Throwback to the classics with my timeless Beef Wellington! This retro recipe brings elegance and flavor to your table, perfect for a special occasion. 🍽️🎩 #RetroRecipes #BeefWellington #ClassicCuisine
Ingredients:
- 1 kg beef tenderloin
- 400 g mushrooms, finely chopped
- 2 tbsp olive oil
- 1 large onion, finely chopped
- 2 cloves garlic, minced
- 4 slices of prosciutto
- 500 g puff pastry
- 1 egg, beaten for egg wash
- Salt and pepper to tastePreheat the oven to 220°C. Season the beef tenderloin with salt and pepper, then sear all sides in a hot skillet with olive oil until browned. Set aside to cool.
In the same skillet, add a bit more oil and sauté onions until translucent. Add garlic and mushrooms, cooking until all the moisture evaporates and the mixture forms a thick paste. Season with salt and pepper, then let cool.
Lay out the prosciutto slices on cling film, overlapping them slightly to form a sheet. Spread the mushroom mixture over the prosciutto, then place the cooled beef in the center. Using the cling film, roll the prosciutto and mushroom mix around the beef tightly. Chill in the refrigerator for 15 minutes.
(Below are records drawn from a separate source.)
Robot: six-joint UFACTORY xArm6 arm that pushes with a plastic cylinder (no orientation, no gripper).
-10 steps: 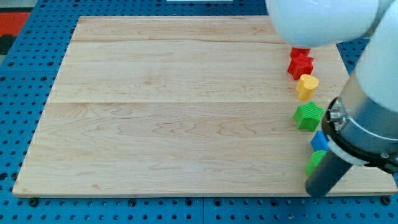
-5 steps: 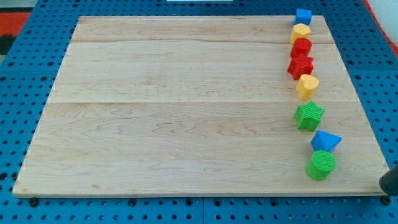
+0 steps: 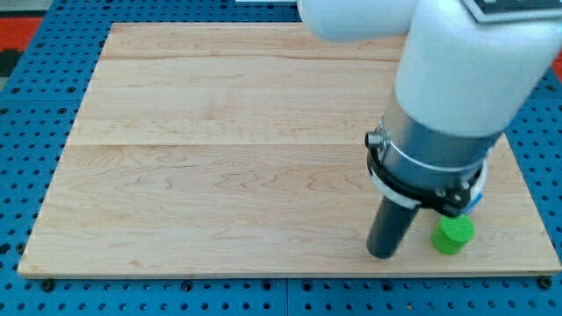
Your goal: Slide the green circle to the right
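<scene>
Green circle (image 3: pixel 453 235) near the desk's (image 3: pixel 219 175) bottom-right corner, the rod's tip (image 3: pixel 383 254) just to its left with no gripper fitted: a steady push through the circle's centre should slide it straight right.

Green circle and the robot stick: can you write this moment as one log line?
tip: on board, just left of green circle, small gap | blue block: mostly hidden by arm | other blocks: hidden
</scene>
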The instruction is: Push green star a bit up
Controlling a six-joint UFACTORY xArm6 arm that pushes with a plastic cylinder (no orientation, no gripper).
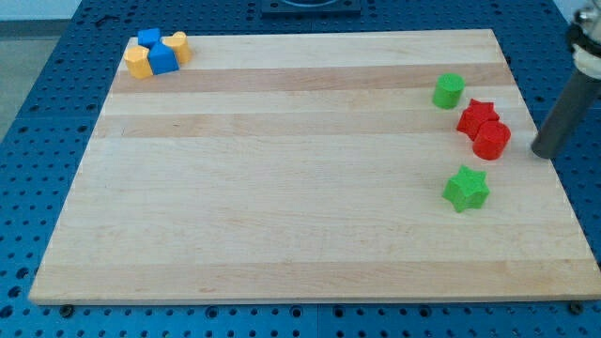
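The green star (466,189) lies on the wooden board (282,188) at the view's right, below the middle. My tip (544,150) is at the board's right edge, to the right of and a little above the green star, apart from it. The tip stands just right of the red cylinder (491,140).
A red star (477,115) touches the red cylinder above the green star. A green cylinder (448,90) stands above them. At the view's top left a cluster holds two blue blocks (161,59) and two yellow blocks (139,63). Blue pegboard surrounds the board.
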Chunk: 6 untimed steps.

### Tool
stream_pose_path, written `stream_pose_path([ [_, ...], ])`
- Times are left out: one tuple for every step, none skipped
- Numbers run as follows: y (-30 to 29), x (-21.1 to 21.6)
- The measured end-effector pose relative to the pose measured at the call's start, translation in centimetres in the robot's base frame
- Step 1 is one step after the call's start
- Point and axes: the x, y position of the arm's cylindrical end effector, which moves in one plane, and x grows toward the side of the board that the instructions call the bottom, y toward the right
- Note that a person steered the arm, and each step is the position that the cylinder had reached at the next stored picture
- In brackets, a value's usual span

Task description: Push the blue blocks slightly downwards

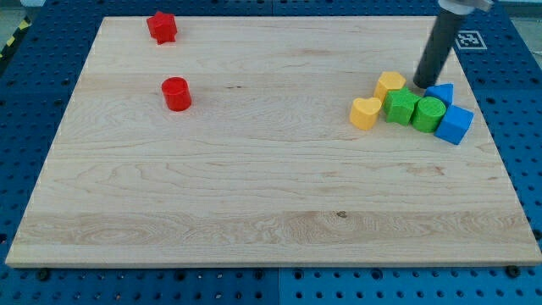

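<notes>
Two blue blocks sit at the view's right: a blue triangular block [441, 94] and, below and right of it, a blue cube [455, 124]. My tip [422, 85] rests on the board just left of the blue triangular block, above the green blocks and right of the upper yellow block. The rod slants up to the view's top right.
Two green blocks [400, 107] [428, 113] sit against the blue ones. A yellow block [390, 85] and a yellow heart [366, 113] lie left of them. A red star-like block [161, 27] and a red cylinder [176, 93] are at the upper left. The wooden board [254, 195] lies on a blue pegboard.
</notes>
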Motion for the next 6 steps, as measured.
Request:
stream_pose_path([
  [1.8, 1.7],
  [2.1, 3.5],
  [2.1, 5.0],
  [2.1, 6.2],
  [2.1, 7.9],
  [2.1, 8.5],
])
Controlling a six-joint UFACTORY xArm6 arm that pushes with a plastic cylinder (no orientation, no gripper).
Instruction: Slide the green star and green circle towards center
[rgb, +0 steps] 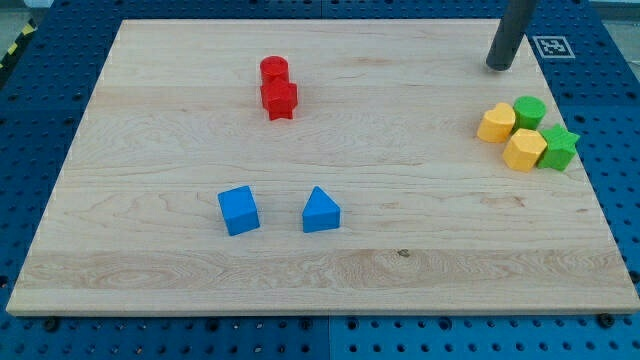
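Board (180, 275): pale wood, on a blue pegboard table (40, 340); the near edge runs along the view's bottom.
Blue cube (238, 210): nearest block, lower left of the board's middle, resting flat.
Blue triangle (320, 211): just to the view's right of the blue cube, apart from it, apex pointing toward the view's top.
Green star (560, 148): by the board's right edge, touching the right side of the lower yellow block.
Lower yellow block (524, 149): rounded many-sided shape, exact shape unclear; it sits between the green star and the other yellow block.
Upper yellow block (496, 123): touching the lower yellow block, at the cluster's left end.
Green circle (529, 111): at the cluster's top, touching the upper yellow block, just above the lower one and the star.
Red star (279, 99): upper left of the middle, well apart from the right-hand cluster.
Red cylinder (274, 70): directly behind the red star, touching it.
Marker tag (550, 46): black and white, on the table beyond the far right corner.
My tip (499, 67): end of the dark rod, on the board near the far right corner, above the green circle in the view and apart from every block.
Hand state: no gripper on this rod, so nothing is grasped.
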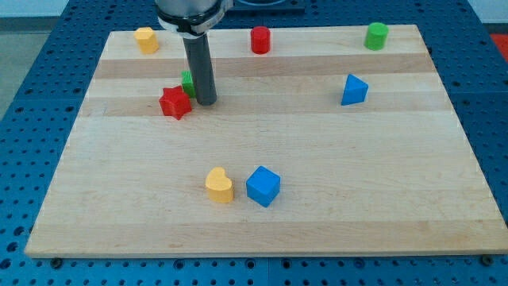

Roll out the puff pastry into a rectangle large enough to cover the beef. Remove the beef roll from the cling film and place it in the center of the pastry. Brush the edges of the pastry with egg wash, then wrap it around the beef, sealing all edges.
Place the wrapped beef seam side down on a baking sheet lined with parchment paper. Brush the top with more egg wash. Bake in the preheated oven for about 20-25 minutes or until the pastry is golden and puffed.
Let the Beef Wellington rest for 10 minutes before slicing. Serve with your choice of sides, such as roasted vegetables or a simple green salad.